Scritto da Lorenzo Gaiani.

 
Lorenzo GaianiArticolo di Lorenzo Gaiani.
Non è dato sapere al momento se vi siano correlazioni fra l’inaudito attentato davanti a Palazzo Chigi ed il contemporaneo giuramento del Governo guidato da Enrico Letta: se veramente l’attentatore è uno squilibrato, come filtra dalle prime informazioni,
è ben probabile che non ve ne siano, e questo non può che rallegrare al netto della preoccupazione per i due carabinieri e la passante rimasti feriti.

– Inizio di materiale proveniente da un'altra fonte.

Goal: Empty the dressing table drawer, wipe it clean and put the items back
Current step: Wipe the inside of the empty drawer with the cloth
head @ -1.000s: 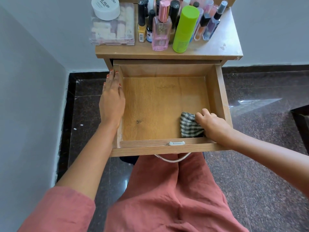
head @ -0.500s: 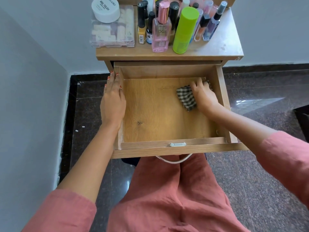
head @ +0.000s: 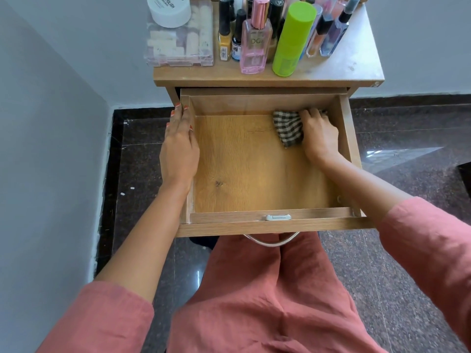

E tuttavia, che il clima politico e sociale del nostro Paese sia grave, e foriero di possibili tensioni sociali, è sotto gli occhi di tutti, ed evidentemente ciò costituisce la vera e propria emergenza che il nuovo Governo è chiamato ad affrontare. Naturalmente l’inedito accordo fra PD e PDL cui partecipano anche Scelta civica, l’UDC e, nella persona di Emma Bonino, i Radicali (che però non hanno rappresentanza parlamentare), se garantisce un largo appoggio nelle due Camere nello stesso tempo non garantisce alcuna unitarietà né solidità nell’azione e nella direzione politica.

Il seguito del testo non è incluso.